To ensure coherent signal processing across distributed Access Points (APs) in Cell-Free Massive Multiple-Input Multiple-Output (CF-mMIMO) systems, a fronthaul connection between the APs and a Central Processor (CP) is imperative. We consider a fronthaul network employing parallel radio stripes. In this system, APs are grouped into multiple segments where APs within each segment are sequentially connected through a radio stripe. This fronthaul topology strikes a balance between standard star and bus topologies, which deploy parallel or serial connections of all APs. Our focus lies in designing the uplink signal processing for a CF-mMIMO system with parallel radio stripes. We tackle the challenge of finite-capacity fronthaul links by addressing the design of In-Network Processing (INP) strategies at APs. These strategies involve linearly combining received signals and compressing the combining output for fronthaul transmission, aiming to maximize the sum-rate performance. Given the high complexity and the stringent requirement for global Channel State Information (CSI) in jointly optimizing INP strategies across all APs, we propose an efficient sequential design approach. Numerical results demonstrate that the proposed sequential INP design achieves a sum-rate gain of up to 82.92% compared to baseline schemes.

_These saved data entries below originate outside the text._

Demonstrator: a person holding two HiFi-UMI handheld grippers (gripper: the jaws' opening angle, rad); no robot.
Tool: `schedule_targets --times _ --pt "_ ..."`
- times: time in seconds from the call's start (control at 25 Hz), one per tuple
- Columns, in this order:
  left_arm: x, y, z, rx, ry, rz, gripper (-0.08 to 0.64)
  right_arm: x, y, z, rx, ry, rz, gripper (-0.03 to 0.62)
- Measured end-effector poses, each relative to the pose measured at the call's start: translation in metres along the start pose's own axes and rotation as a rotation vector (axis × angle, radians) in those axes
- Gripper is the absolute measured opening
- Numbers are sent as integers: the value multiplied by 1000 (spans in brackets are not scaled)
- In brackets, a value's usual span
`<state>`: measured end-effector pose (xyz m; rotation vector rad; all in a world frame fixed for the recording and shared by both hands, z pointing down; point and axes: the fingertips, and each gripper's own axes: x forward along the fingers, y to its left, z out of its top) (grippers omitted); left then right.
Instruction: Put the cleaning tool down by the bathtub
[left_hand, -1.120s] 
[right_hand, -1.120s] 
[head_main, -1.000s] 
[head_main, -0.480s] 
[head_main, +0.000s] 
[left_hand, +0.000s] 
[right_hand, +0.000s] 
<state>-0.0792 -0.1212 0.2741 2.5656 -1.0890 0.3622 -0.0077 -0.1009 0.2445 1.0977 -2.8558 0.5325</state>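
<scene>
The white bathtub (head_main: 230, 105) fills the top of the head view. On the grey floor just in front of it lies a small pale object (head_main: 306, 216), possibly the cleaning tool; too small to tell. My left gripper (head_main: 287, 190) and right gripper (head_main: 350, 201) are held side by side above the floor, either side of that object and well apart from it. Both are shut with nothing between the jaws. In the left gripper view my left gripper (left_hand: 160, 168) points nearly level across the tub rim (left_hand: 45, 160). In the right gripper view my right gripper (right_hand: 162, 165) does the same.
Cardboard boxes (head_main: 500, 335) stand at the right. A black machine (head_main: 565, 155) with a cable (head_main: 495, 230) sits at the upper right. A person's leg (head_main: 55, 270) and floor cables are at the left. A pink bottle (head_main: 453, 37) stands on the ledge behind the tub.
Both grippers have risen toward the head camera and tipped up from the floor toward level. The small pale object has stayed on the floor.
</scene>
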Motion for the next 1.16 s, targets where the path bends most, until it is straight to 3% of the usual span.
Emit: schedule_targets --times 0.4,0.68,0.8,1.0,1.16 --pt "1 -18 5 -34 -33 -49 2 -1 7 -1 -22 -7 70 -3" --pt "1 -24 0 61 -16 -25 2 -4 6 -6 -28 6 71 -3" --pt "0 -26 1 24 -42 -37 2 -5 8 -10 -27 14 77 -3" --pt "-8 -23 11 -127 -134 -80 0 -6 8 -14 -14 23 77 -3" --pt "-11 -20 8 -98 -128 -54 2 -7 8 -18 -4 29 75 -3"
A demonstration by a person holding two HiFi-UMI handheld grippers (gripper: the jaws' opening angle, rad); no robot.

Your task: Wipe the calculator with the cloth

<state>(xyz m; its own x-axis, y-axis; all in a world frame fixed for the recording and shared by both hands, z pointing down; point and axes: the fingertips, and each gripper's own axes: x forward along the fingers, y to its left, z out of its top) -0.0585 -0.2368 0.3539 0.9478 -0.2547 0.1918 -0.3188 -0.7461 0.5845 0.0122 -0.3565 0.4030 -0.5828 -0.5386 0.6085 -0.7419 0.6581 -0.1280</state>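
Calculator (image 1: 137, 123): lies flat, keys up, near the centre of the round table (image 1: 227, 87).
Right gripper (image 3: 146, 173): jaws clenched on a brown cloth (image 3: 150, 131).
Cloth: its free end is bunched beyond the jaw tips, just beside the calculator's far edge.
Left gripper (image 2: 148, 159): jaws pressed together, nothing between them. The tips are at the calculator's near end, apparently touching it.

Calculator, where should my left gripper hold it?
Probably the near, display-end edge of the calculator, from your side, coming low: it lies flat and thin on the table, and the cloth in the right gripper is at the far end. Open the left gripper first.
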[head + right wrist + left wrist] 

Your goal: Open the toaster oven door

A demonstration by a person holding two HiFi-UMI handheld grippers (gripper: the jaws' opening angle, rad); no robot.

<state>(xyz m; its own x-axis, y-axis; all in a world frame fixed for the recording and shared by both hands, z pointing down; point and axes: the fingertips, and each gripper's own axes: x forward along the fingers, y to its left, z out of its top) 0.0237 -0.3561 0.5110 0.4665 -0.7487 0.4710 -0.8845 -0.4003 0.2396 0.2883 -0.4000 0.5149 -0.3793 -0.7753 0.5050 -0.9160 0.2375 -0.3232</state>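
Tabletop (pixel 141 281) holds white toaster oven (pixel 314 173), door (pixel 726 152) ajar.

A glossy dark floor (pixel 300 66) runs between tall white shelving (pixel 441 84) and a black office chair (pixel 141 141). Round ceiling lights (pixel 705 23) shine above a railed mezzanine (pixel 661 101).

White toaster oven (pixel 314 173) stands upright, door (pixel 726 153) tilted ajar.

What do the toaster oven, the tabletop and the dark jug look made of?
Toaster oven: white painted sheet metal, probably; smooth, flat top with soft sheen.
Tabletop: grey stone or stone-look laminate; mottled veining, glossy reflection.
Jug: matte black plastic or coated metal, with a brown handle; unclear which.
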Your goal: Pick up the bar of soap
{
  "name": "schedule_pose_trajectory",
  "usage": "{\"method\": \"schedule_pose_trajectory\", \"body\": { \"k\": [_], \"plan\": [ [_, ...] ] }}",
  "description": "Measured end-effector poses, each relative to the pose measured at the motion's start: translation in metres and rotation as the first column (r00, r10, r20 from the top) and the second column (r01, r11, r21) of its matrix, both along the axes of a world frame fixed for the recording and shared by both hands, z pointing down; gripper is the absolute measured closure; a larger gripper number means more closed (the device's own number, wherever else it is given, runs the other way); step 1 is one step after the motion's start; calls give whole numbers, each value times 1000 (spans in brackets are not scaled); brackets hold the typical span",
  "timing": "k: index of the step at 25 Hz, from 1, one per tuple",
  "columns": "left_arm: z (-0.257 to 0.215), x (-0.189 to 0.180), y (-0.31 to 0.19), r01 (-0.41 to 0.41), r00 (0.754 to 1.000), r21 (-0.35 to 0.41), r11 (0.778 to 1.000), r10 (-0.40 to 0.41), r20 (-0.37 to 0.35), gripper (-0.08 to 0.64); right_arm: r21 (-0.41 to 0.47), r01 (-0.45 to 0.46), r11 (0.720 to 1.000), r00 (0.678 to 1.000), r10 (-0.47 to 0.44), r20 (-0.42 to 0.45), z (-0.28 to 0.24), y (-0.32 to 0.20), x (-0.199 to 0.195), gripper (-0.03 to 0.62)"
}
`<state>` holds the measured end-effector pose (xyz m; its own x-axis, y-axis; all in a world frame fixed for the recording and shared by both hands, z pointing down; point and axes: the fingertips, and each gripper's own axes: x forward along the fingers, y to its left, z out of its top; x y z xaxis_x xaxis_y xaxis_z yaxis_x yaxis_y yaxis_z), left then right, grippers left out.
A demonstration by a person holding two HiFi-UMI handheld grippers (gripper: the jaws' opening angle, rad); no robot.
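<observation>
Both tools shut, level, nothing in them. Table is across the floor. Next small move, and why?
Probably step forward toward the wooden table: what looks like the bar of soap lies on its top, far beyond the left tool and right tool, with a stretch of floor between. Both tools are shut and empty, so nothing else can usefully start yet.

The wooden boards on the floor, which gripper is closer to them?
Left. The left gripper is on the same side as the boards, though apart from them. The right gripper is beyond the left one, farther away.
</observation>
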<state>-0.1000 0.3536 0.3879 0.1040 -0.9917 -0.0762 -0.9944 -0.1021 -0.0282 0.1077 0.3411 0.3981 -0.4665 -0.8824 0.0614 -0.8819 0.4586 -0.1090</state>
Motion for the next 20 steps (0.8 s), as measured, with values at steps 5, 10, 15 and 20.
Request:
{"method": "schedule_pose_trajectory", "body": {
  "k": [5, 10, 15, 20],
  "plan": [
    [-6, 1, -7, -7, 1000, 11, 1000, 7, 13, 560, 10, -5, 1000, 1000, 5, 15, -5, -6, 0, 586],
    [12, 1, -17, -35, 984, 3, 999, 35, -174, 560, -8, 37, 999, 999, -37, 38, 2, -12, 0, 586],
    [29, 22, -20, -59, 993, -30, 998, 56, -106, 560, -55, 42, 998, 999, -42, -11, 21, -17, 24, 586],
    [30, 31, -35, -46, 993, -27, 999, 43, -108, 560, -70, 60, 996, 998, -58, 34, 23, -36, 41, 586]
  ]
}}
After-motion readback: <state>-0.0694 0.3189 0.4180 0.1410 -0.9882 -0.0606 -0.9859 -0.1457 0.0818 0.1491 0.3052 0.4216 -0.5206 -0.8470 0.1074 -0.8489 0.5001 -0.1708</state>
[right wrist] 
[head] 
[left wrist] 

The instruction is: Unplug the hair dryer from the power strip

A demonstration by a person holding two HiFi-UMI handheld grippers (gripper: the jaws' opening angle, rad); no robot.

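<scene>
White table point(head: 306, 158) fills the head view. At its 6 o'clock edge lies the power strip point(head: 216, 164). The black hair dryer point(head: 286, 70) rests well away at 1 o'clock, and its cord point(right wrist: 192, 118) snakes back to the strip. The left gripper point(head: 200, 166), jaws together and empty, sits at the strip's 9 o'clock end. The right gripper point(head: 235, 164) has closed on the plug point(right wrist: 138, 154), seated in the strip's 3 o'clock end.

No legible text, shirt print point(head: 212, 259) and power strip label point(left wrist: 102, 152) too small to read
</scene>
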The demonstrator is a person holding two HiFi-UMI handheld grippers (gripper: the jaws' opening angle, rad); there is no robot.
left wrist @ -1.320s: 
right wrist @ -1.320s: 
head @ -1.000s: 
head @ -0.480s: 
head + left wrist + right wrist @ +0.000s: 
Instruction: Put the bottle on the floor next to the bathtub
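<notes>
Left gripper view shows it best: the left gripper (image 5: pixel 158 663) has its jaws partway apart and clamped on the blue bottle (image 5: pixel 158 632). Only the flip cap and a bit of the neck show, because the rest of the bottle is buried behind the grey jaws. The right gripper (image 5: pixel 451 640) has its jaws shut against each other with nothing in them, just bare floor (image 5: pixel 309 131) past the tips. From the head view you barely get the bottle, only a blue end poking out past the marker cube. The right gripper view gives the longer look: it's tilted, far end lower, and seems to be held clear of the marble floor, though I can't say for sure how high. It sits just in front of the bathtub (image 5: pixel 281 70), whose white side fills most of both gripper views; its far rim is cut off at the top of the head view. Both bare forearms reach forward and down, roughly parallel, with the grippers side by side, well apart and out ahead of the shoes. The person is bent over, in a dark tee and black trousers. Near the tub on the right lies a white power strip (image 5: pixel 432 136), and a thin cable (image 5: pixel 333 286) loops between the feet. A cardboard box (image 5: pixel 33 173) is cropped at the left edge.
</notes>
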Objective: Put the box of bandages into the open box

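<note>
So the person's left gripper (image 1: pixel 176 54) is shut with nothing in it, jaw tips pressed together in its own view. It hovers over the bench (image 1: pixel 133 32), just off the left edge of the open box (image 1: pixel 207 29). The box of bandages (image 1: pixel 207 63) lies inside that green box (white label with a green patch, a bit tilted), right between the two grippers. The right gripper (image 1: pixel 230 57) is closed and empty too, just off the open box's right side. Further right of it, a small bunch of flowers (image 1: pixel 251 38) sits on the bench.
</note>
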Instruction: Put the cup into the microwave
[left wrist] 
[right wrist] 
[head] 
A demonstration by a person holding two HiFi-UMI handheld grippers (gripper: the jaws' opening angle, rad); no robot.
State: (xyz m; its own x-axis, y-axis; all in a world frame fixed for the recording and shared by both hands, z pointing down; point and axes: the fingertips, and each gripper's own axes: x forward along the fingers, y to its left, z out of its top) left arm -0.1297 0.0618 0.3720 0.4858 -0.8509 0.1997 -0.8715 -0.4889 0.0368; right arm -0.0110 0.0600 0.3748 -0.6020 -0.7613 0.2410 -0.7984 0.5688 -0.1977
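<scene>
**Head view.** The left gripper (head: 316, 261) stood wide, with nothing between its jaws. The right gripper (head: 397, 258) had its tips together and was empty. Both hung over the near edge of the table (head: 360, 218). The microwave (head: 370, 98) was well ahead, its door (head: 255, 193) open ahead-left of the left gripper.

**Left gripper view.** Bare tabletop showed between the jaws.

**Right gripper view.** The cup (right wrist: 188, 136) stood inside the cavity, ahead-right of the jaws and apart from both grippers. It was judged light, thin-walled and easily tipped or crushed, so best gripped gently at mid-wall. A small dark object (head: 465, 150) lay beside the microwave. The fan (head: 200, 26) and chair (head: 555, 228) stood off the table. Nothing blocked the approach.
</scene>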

翻译：为确保无蜂窝大规模多输入多输出（CF-mMIMO）系统中分布式接入点（AP）间的相干信号处理，AP与中央处理器（CP）间的传输网络连接至关重要。本文研究采用并行无线条带的传输网络架构。在该系统中，AP被划分为多个区段，每个区段内的AP通过无线条带顺序连接。这种传输网络拓扑在标准星型与总线拓扑之间取得了平衡，后者分别采用全部AP的并行或串行连接方式。我们聚焦于设计采用并行无线条带架构的CF-mMIMO系统上行链路信号处理方案。针对传输链路容量有限的问题，我们致力于设计AP端的网络内处理（INP）策略。这些策略通过对接收信号进行线性组合，并对组合输出进行压缩以实现传输网络传输，旨在最大化系统和速率性能。考虑到跨所有AP联合优化INP策略的高复杂度及对全局信道状态信息（CSI）的严苛要求，我们提出了一种高效的顺序设计方法。数值结果表明，与基线方案相比，所提出的顺序INP设计可实现高达82.92%的系统速率增益。